# Handle: A Friend's First Take



## ModRQC (Aug 21, 2022)

I really didn't know where to put this. A few subforums could fit, but I was sort of wary it'd come out as showing off. It's not mine work but a friend of mine's, who's really nothing like showing off ever. I'm showing him off... and that's when I realized that to some extent this was just another review of sorts after all. Me showing off somebody else's work. My only defense being that I've shown plenty enough of my work too to be criticized, ratified, perhaps even admired.

My friend makes bows. That's what he pours himself into, that's what he knows best how to make. But he's basically a woodworker for a long time even before going into applied skills.

However when I asked several months ago if he'd make a handle for me one of these days, he was all into it. Owns a couple J-knives, likes to prep and cook, so he was a raw, quite "down with it" talent I could tap right into. What I had in mind was the next knife I'd buy I would like everything about but the handle. I thought it would present itself pretty fast.

However happenstance is what indeed happened first. My cheapest J-Knife - some Sakai Kikumori "SS" carrying a lame plywood Yo handle so small it would basically be tricky to hold firmly, or squarely sore the hand quite fast - got to the point where it unavoidably failed at the rivet nearest the heel, blade coming looser and looser.







Knife had proven quite useful with ungodly stuff I needed done at times, so it was a bit of a small setback. I thought of taping it and have a go at it still until the handle would basically fail entirely... or simply of throwing it to the trash and getting something more solid... then I thought of my friend and asked if he'd go so low as to a rescue project to a cheap knife not worth his indisputable skills. He agreed... don't think it was even to be nice to me as much as he liked the idea of fixing and improving something in dire need of such skills. I offered money but of course he'd have none of it. He just wanted the project.

My father, at his now old age, still works his own car repair shop. I didn't want my friend to suffer the pain of "leftover" handle removal, especially where he does EVERYTHING by hand in his shed without any power tools, and already making plans of prying the handle off the blade and filing the rivets down... so asked my father if he'd use his milling to drill into the still good rivet - which of itself didn't look too good, but still was what held the whole thing together somewhat securely. I taped the blade and let it into my father's care.

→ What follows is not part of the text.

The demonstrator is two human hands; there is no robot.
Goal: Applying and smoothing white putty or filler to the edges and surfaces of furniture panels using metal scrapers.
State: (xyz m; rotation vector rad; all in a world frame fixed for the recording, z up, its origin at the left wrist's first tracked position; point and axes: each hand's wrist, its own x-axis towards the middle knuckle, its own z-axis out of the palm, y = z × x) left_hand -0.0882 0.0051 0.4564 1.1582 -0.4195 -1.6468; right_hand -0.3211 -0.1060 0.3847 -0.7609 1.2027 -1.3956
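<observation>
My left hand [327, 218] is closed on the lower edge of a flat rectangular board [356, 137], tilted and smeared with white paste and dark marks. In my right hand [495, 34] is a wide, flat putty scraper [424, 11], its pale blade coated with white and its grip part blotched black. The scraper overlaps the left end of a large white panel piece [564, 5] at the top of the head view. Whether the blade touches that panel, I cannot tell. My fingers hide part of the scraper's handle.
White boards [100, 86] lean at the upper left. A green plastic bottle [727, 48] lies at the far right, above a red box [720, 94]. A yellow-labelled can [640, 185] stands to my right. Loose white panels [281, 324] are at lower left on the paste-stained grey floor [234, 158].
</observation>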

Soon enough the knife was brought back to me with the scales/rivets off. Apparently the good rivet wasn't so very much more solid and presented some minor problems to what would otherwise tend to be a straightforward affair. I just wouldn't know but I that I asked to preserve the scales as much as possible surely played the most into it.






So I in turn let the knife - and scales so that he'd have the idea of where it came from - into my friend's care. Blade still taped. He did not remove it ever except pushing some of it off the heel area for some space - barely so. He had never seen, used, nor otherwise know of what the knife was originally but those scales and rivets in a ziploc, with a taped blade and the very same few pics you've just looked at.

So I'd like to thank my father AND my friend for being much better assets than I could ever be myself for what became of this knife. I might be able to improve on a solid handle... or grind/sharpen a blade mostly. Perhaps... but things like these are out of my toolset, or more frankly skillset. Oh I've no doubts I could probably get around the milling, or DIM the old handle removal work where I don't even own a drill or something. I'd get through it somehow... scales be damned.

But what follows I don't think I could ever do that. Skills can be learned, but I'm no woodworker. Don't have the patience, don't feel the thrill. So not only am I ever reviewing someone else's work here, but I guess I also am reviewing some indirect result of such thrill they get doing stuff out of my ballpark. As such, this is quite a "review" after all, in that it's as usual me looking back on stuff I haven't the faintest idea, but some lame theoretical grounds, how to do.


----------



## ModRQC (Aug 21, 2022)

I asked... for something solid, anything that would fit the blade to allow more prolonged messing up with it.

I _requested_ that it ideally would be:
-western shape
-bigger and grippy

But really just solid. Well, my friend obliged on all fronts. And not without some personality and intuitivity.






I think the most astounding is that he used some wild sweet cherry wood he'd found and thought of making a bow with but reserved aside because he didn't know of how it could fit a bow especially not knowing anything of the exact subspecie he had at hand.

To such a blade, this is worth anything 4-8x the value even if conservative.







And the top of it he made a "half" octagonal with:









Overall shaping, if just a bit rough, is tenfolds ergonomically adapted. Tapering is exquisite.







The wood grain itself, the two shades he had assured me he would get and play upon as much as he could, and even the willing inclusion of "wood inclusions" (my own referencing to J-nats "natural impurities") just make it riveting.









The finish is a bit rough, just how I like it best in hand, and coated with food grade tung oil.






He was worried of how his handle would fit the narrow blade, especially of how close a finger could tend to slip and nick at the heel, but he didn't need to be, having made a very comfy "fingerguard" without sacrificing a maximum tapering of the handle where it meets the blade... admittedly, tapering at the neck is another thing I "requested" as part of "a bigger western". I probably "requested" 10 other small details along the way of the discussion.






And so what can I say... I'm not an especially lucky guy, but I'm sure lucky to have those few friends I have...






And also... just... jawdropping results for a first handle, a western at that, without trying or even seeing much of the blade, and there answering anything I "resquested" for just as much as anything I didn't even think about in my own excitment.

I'm thus also lucky the guy has a cool head.


----------



## Carl Kotte (Aug 21, 2022)

Really cool! Reminds me of hot dog buns.


----------



## ModRQC (Aug 21, 2022)

Carl Kotte said:


> Really cool! Reminds me of hot dog buns.


How are yours holding up through the years?


----------



## Carl Kotte (Aug 21, 2022)

ModRQC said:


> How are yours holding up through the years?


Indestructible


----------